The sky was dark, and I thought it would rain. After half an hour, I got up and went outside. Dust covered the cars parked by the roadside. And homes in the neighborhood closed their doors and windows. On January 12, Taal Volcano, about 40 miles south of Manila, erupted, spewing a column of volcanic ashes more than a thousand meters high. It was alert level 4.

The people panicked. All stores run out of face masks. Some enterprising folks sold them at exorbitant prices, but there are a lot more good people extending their hands to those needing help. I was expecting the president to say something in public, to reassure the nation that the government was in control of the situation. But there was not – only his propaganda mouthpieces and trolls exploiting the situation.

Chaos ensued. There was a lack of coordination between the national and local governments. Lawmakers and unscrupulous politicians said crazy things about the eruption, making fools out of the scientists working day and night to provide the public with accurate information.

The ashfall buried the towns surrounding Taal Volcano -- people’s homes gone, and their domestic animals died, but some survived. The outpouring of support and sympathy abound, together with the people’s generosity, especially in areas hit by the disaster that affected both the rich and the poor.
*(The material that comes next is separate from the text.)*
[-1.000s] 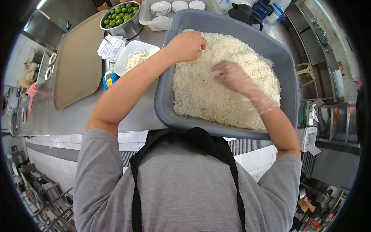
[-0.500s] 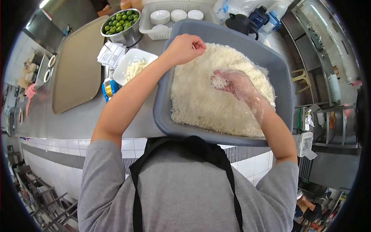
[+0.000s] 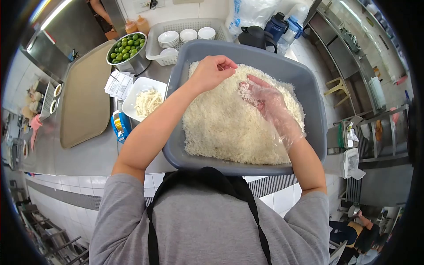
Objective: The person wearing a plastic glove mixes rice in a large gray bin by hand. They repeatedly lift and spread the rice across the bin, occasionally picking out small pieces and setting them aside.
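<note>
A large grey tub point(image 3: 245, 170) holds a wide heap of white, coarse crumbs point(image 3: 221, 128), grainy like breadcrumbs or rice. Over the back left of the heap is my left hand point(image 3: 213, 73), bare, its fingers curled together; whatever they may pinch is too small to make out. My right hand point(image 3: 270, 104), in a clear plastic glove, is cupped palm inward at the heap with a clump of the white crumbs in its fingers. Left of the tub, beside my left forearm, a white bowl point(image 3: 129, 104) contains pale strips point(image 3: 148, 102).
Behind stand a metal pot point(image 3: 137, 64) of green limes, a basket point(image 3: 154, 52) with small white dishes, a black jug point(image 3: 256, 37) and bottles point(image 3: 276, 25). Left are a brown tray point(image 3: 86, 97), paper slips point(image 3: 118, 84) and a blue tape dispenser point(image 3: 121, 126). Other people appear at the edges.
The view has shifted, so the tub sits lower and further left. My right hand's fingers have opened a little around the crumbs and lie closer to my left hand, which stays curled.
</note>
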A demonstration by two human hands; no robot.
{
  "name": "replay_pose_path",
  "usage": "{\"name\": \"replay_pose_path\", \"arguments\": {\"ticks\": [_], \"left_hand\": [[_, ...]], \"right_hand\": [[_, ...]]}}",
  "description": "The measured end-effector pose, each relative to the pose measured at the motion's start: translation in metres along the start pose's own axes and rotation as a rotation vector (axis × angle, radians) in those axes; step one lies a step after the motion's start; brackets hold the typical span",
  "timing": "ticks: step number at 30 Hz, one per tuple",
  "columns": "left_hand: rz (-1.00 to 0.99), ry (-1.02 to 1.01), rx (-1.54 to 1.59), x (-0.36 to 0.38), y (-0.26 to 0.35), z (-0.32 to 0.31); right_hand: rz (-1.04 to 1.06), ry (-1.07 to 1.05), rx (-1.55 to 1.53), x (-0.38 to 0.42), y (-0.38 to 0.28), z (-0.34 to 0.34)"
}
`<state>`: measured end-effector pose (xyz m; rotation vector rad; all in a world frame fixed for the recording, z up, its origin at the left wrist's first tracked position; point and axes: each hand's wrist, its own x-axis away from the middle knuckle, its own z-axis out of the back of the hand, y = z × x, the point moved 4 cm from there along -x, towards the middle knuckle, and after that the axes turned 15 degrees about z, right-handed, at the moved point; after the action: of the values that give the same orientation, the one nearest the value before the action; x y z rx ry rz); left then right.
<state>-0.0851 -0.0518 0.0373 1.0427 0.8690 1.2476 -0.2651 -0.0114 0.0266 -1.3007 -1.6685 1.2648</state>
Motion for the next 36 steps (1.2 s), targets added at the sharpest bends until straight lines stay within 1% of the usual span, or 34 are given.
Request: {"name": "replay_pose_path", "arguments": {"ticks": [1,3,5,7,8,10,14,16,17,19,20,21,22,23,25,26,28,29,31,36], "left_hand": [[0.026,-0.004,-0.018,0.001,-0.003,0.0],[0.025,-0.005,-0.032,0.003,-0.005,0.0],[0.023,-0.001,-0.048,0.006,-0.004,0.0],[-0.084,0.022,-0.074,0.012,0.001,-0.003],[-0.083,0.023,-0.073,0.015,0.002,-0.005],[-0.339,0.041,-0.225,0.024,0.014,-0.01],[-0.359,0.014,-0.283,0.025,0.013,-0.014],[-0.293,0.053,-0.227,0.021,0.008,-0.011],[-0.294,0.054,-0.227,0.019,0.008,-0.01],[-0.015,0.086,-0.08,0.012,0.0,-0.005],[-0.017,0.092,-0.078,0.012,0.0,-0.005],[-0.058,0.153,-0.099,0.013,0.0,-0.003],[-0.1,0.215,-0.119,0.014,0.001,-0.002],[-0.101,0.223,-0.119,0.015,0.002,-0.004],[-0.085,0.133,-0.151,0.016,0.002,-0.014],[-0.085,0.141,-0.15,0.015,0.003,-0.013],[0.163,-0.151,0.152,0.012,-0.004,-0.019],[0.158,-0.143,0.156,0.012,-0.004,-0.017],[0.331,-0.278,0.331,0.011,-0.013,-0.02],[0.338,-0.293,0.425,0.006,-0.018,-0.027]], "right_hand": [[-0.003,0.004,-0.001,-0.001,0.0,0.002],[-0.082,0.045,-0.208,-0.003,0.003,0.003],[-0.081,0.012,-0.252,-0.005,0.007,0.006],[-0.078,-0.022,-0.297,-0.005,0.006,0.004],[-0.108,-0.001,-0.286,-0.004,0.004,0.0],[-0.139,0.018,-0.275,-0.004,0.004,-0.001],[-0.136,0.002,-0.271,-0.003,0.004,-0.003],[-0.125,-0.014,-0.29,-0.001,0.001,-0.005],[-0.13,-0.04,-0.309,0.0,-0.001,-0.007],[-0.134,-0.074,-0.324,0.001,-0.004,-0.01],[-0.143,-0.119,-0.327,0.002,-0.006,-0.013],[-0.152,-0.166,-0.328,0.003,-0.007,-0.016],[-0.152,-0.174,-0.324,0.003,-0.008,-0.018],[-0.159,-0.181,-0.344,0.003,-0.007,-0.021],[-0.169,-0.194,-0.362,0.004,-0.006,-0.026],[-0.167,-0.197,-0.357,0.005,-0.005,-0.028],[-0.166,-0.204,-0.348,0.005,-0.004,-0.031],[-0.167,-0.205,-0.33,0.005,-0.004,-0.032],[-0.165,-0.202,-0.313,0.005,-0.002,-0.032],[-0.193,-0.192,-0.319,0.005,0.0,-0.035]]}}
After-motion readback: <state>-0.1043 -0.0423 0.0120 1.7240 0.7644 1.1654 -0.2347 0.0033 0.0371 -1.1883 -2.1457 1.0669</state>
Finally, Rodrigo Duterte spoke up. "I’ll eat that ashfall, even Taal, I’ll pee on it, goddamn it," he said.

So presidential.

A few weeks later, COVID-19 reached the Philippines. Facial masks were in high demand again. But it only took 6 hours for Sen. Dick Gordon to ship 3 million face masks to China. He’s proud of it, saying it was for a humanitarian cause. Well, it was, after Filipinos had to sew their face masks during the volcanic eruption.

So humanitarian.

And again, I waited for the president to reassure the country that the government was doing something. But days had passed, and government agencies in chaos on face masks, the president was nowhere to be found. The health department said it’s all right not to wear masks when there are no symptoms, and another department advised to impose monetary fines on public utility vehicle drivers if they failed to wear a face mask. Hardly a sign that a competent government was in place at all.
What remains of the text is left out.